● About this task
Here the job is to retype the data word for word while leaving the pictures aside.

** Opening Data shown block **

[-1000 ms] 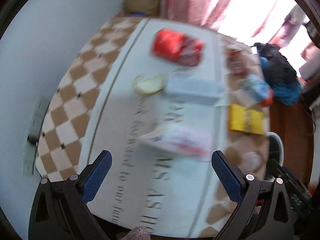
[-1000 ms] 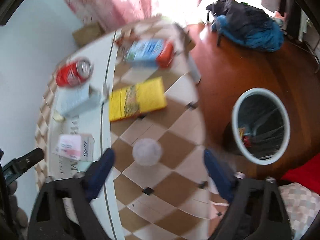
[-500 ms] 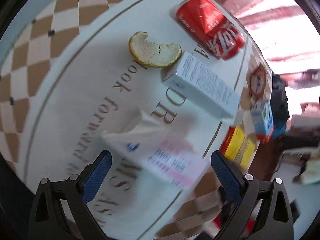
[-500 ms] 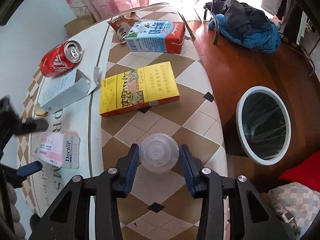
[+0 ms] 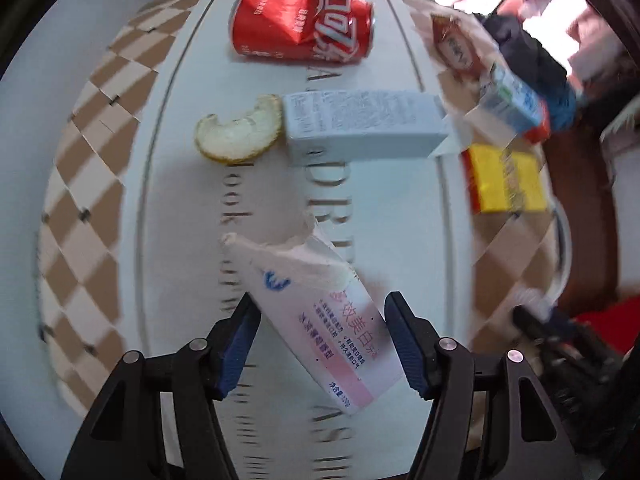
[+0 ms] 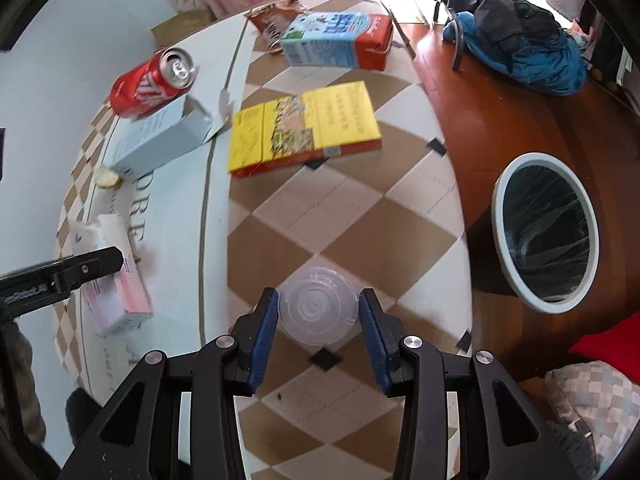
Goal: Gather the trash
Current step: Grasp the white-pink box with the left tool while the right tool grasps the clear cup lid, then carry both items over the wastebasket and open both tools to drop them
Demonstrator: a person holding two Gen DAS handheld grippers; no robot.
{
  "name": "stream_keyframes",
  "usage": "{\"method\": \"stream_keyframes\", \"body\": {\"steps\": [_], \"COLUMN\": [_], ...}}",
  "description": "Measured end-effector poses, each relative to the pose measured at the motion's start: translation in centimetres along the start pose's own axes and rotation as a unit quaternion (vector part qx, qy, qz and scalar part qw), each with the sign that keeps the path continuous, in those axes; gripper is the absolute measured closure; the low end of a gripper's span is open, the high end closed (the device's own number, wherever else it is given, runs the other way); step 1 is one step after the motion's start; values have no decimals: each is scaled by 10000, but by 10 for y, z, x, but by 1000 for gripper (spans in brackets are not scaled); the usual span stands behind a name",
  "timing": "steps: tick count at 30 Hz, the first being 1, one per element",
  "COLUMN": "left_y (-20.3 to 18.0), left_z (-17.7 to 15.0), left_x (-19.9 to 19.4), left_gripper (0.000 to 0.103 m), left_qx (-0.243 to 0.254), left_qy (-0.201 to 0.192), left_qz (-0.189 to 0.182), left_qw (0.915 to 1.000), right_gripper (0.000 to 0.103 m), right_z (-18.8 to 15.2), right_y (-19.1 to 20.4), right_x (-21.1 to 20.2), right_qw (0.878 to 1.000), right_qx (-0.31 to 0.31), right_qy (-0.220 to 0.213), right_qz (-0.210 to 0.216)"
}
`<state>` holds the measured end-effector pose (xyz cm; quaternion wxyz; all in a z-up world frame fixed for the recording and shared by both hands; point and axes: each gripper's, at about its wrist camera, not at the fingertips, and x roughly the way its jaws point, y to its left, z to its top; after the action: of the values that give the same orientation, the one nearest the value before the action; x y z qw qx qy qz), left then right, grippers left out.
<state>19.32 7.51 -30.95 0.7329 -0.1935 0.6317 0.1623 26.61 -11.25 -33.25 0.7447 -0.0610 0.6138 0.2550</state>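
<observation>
Right gripper [image 6: 319, 312] is clamping a clear plastic cup [image 6: 318, 305]; both blue pads are touching the cup's sides; cup is sitting just above the checkered table [image 6: 360, 216], near its front edge. Left gripper [image 5: 320, 340] is straddling a pink-and-white box [image 5: 336, 332]; the box is lying slanted between the fingers with its torn flap pointing away; the left pad [image 5: 240, 344] looks to be touching the box, the right pad [image 5: 406, 344] is just beside it with a thin gap, so cannot tell whether it is actually squeezing yet; view is motion-blurred.

Other trash is lying on the table: a dented red can [image 5: 302, 30] on its side at the far end; a grey-white carton [image 5: 362, 126] lying flat nearer than the can, its open flap facing right; a peel scrap [image 5: 240, 130] touching the carton's left end; a yellow box [image 6: 304, 128] lying flat to the right of the carton; a blue-and-white milk carton [image 6: 336, 40] on its side beyond the yellow box; a brown wrapper [image 6: 272, 24] just beside the milk carton, partly behind it.

A bin [image 6: 504, 240] with a white rim and a dark liner is standing on the wood floor to the right of the table, near the right gripper; its opening is facing up. A heap of blue and dark clothes [image 6: 520, 40] is lying on the floor farther back.
</observation>
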Motion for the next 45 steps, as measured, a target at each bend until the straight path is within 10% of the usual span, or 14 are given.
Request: {"method": "stream_keyframes", "body": {"steps": [9, 29, 45], "left_y": [30, -46, -235], "left_z": [-15, -45, 5], "left_x": [21, -47, -136], "left_gripper": [56, 59, 59], "left_qx": [-1173, 153, 1438], "left_qy": [-204, -1709, -2630], "left_qz": [-261, 728, -470], "left_qw": [9925, 9825, 9529], "right_gripper": [52, 60, 60], "right_z": [-5, -9, 18], "right_y": [-2, 9, -167], "right_x": [-2, -56, -183], "right_qw": [9991, 9951, 9782], "right_qx": [287, -166, 887], "right_qy": [-115, -978, -1871], "right_qz": [281, -33, -133]}}
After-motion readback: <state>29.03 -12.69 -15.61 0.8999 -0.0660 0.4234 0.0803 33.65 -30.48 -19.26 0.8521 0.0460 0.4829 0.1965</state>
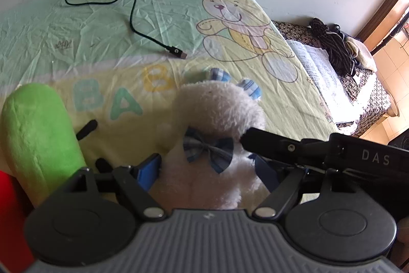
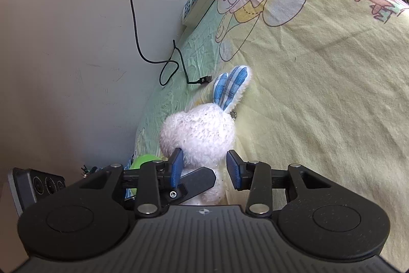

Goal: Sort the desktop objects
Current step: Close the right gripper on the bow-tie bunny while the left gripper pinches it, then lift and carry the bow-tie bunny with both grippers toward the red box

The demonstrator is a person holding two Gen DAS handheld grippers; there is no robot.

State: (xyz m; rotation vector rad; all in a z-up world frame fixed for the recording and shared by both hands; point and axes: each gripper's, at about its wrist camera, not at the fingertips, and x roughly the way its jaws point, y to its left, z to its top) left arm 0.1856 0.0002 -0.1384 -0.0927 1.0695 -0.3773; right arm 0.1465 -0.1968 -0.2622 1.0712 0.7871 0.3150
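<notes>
Plush bunny [image 1: 217, 119] looks light and squishy; left gripper [image 1: 207, 170] hugs its body, right gripper [image 2: 205, 166] sits wide around it; squeeze mid-torso, not ears.

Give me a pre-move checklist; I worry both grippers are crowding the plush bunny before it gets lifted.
1. Plush bunny sits between the left gripper pads: ok.
2. Left grip firm on it: cannot tell, fur hides the contact.
3. Right gripper straddles the bunny, jaws apart: ok.
4. Grippers clear of each other: not ok, their fingers cross at the bunny.
5. Charging cable apart from the bunny: ok.
</notes>
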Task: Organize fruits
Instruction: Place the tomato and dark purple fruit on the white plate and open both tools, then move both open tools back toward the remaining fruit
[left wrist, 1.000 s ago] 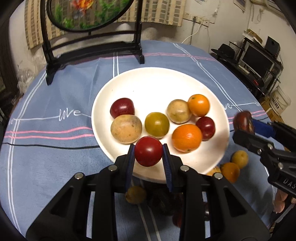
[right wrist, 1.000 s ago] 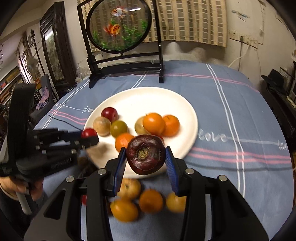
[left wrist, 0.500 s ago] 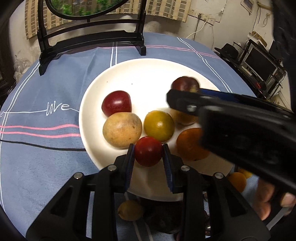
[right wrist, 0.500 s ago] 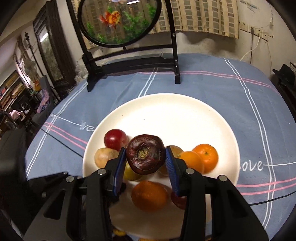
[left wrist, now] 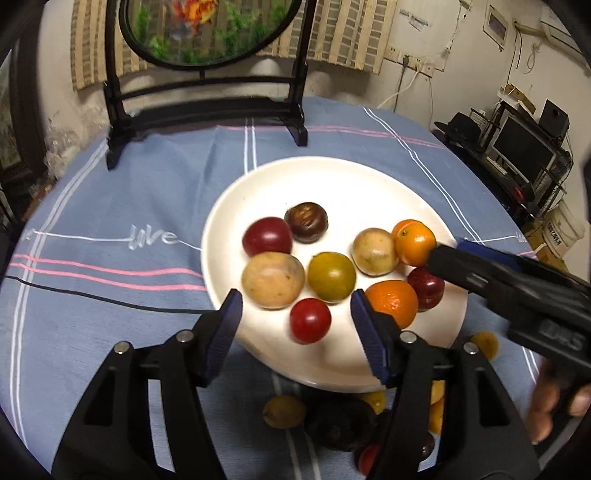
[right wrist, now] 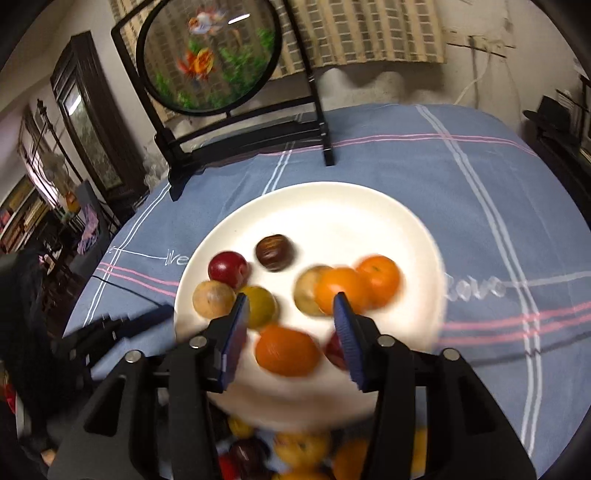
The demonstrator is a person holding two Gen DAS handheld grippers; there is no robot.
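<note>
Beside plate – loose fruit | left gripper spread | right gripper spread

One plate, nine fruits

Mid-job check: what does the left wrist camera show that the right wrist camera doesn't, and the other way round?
Left wrist only: a small red fruit lying free on the white plate between the left claw's jaws, which have just been opening; a monitor far right. Right wrist only: a tall dark cabinet at left. Both: the plate's other fruit, including the dark brown fruit, and the goldfish screen.
</note>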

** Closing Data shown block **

● Reply to the task
[-1000 ms] 
[-1000 ms] 
[-500 ms] 
[-500 ms] 
[+0 ms] 
[+0 ms] 
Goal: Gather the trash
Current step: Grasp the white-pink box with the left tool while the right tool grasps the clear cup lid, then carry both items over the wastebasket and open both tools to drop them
Demonstrator: a person holding two Gen DAS handheld grippers; no robot.
{
  "name": "stream_keyframes",
  "usage": "{\"method\": \"stream_keyframes\", \"body\": {\"steps\": [_], \"COLUMN\": [_], ...}}",
  "description": "Measured end-effector poses, each relative to the pose measured at the motion's start: translation in centimetres along the start pose's own axes and rotation as a unit quaternion (vector part qx, qy, qz and scalar part qw), each with the sign that keeps the path continuous, in those axes; gripper is the absolute measured closure; the low end of a gripper's span is open, the high end closed (the device's own number, wherever else it is given, runs the other way); step 1 is one step after the motion's start; values have no decimals: each is scaled by 10000, but by 10 for y, z, x, but by 1000 for gripper (spans in brackets are not scaled); the usual span stands behind a name",
  "timing": "steps: tick count at 30 Hz, the first being 1, one per element",
  "COLUMN": "left_y (-20.3 to 18.0), left_z (-17.7 to 15.0), left_x (-19.9 to 19.4), left_gripper (0.000 to 0.103 m), left_qx (-0.243 to 0.254), left_qy (-0.201 to 0.192), left_qz (-0.189 to 0.182), left_qw (0.915 to 1.000), right_gripper (0.000 to 0.103 m), right_z (-18.8 to 15.2), right_y (-19.1 to 20.4), right_x (-21.1 to 20.2), right_qw (0.878 to 1.000), right_qx (-0.31 to 0.31), right_qy (-0.220 to 0.213), right_qz (-0.210 to 0.216)"
}
`<state>` holds the measured end-effector pose (xyz cm; quaternion wxyz; all in a z-up world frame fixed for the recording and shared by both hands; point and axes: each gripper's, at about its wrist camera, not at the fingertips, and x roughly the way its jaws point, y to its left, z to its top; after the action: of the values that give the same orientation, the one nearest the value before the action; x y z qw qx qy qz), left then right, grippers left out.
<state>19.32 7.51 -30.95 0.7329 -0.1935 0.6317 0.1623 26.61 -11.25 -33.25 0.7447 -0.0610 0.6138 0.2550</state>
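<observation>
Right gripper [image 6: 319, 312] is clamping a clear plastic cup [image 6: 318, 305]; both blue pads are touching the cup's sides; cup is sitting just above the checkered table [image 6: 360, 216], near its front edge. Left gripper [image 5: 320, 340] is straddling a pink-and-white box [image 5: 336, 332]; the box is lying slanted between the fingers with its torn flap pointing away; the left pad [image 5: 240, 344] looks to be touching the box, the right pad [image 5: 406, 344] is just beside it with a thin gap, so cannot tell whether it is actually squeezing yet; view is motion-blurred.

Other trash is lying on the table: a dented red can [image 5: 302, 30] on its side at the far end; a grey-white carton [image 5: 362, 126] lying flat nearer than the can, its open flap facing right; a peel scrap [image 5: 240, 130] touching the carton's left end; a yellow box [image 6: 304, 128] lying flat to the right of the carton; a blue-and-white milk carton [image 6: 336, 40] on its side beyond the yellow box; a brown wrapper [image 6: 272, 24] just beside the milk carton, partly behind it.

A bin [image 6: 504, 240] with a white rim and a dark liner is standing on the wood floor to the right of the table, near the right gripper; its opening is facing up. A heap of blue and dark clothes [image 6: 520, 40] is lying on the floor farther back.
</observation>
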Motion for the next 45 steps, as measured, a target at each bend until the straight path is within 10% of the usual span, or 14 are given.
Request: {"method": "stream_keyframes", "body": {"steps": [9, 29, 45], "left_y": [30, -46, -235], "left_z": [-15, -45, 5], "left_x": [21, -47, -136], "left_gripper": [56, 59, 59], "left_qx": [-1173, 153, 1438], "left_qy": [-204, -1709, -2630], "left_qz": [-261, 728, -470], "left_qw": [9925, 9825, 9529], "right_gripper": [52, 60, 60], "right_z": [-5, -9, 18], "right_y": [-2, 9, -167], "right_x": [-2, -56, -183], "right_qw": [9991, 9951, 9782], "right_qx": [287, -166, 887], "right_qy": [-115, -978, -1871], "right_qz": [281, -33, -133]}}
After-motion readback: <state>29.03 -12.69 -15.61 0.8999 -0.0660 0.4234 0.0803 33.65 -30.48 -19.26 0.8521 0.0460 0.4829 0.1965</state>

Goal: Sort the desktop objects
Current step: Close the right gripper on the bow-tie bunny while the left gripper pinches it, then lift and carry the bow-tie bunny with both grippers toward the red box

The demonstrator is a person holding two Gen DAS handheld grippers; there is no robot.

State: (xyz m; rotation vector rad; all in a z-up world frame fixed for the recording and shared by both hands; point and axes: each gripper's, at about its wrist camera, not at the fingertips, and x roughly the way its jaws point, y to its left, z to its top) left arm 0.1856 0.0002 -0.1384 -0.0927 1.0695 -0.3773; right arm 0.1465 -0.1968 -0.2622 1.0712 0.7871 0.3150
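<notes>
Plush bunny [image 1: 217, 119] looks light and squishy; left gripper [image 1: 207, 170] hugs its body, right gripper [image 2: 205, 166] sits wide around it; squeeze mid-torso, not ears.

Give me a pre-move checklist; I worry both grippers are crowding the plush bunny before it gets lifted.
1. Plush bunny sits between the left gripper pads: ok.
2. Left grip firm on it: cannot tell, fur hides the contact.
3. Right gripper straddles the bunny, jaws apart: ok.
4. Grippers clear of each other: not ok, their fingers cross at the bunny.
5. Charging cable apart from the bunny: ok.
</notes>
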Task: Organize fruits
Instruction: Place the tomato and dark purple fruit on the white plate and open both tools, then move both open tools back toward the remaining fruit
[left wrist, 1.000 s ago] 
[right wrist, 1.000 s ago] 
[left wrist, 0.500 s ago] 
[right wrist, 0.500 s ago] 
[left wrist, now] 
[right wrist, now] 
The demonstrator is a person holding two Gen DAS handheld grippers; there is no robot.
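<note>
Beside plate – loose fruit | left gripper spread | right gripper spread

One plate, nine fruits

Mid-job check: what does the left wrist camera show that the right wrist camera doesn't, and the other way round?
Left wrist only: a small red fruit lying free on the white plate between the left claw's jaws, which have just been opening; a monitor far right. Right wrist only: a tall dark cabinet at left. Both: the plate's other fruit, including the dark brown fruit, and the goldfish screen.
</note>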

No more work remains in this exercise.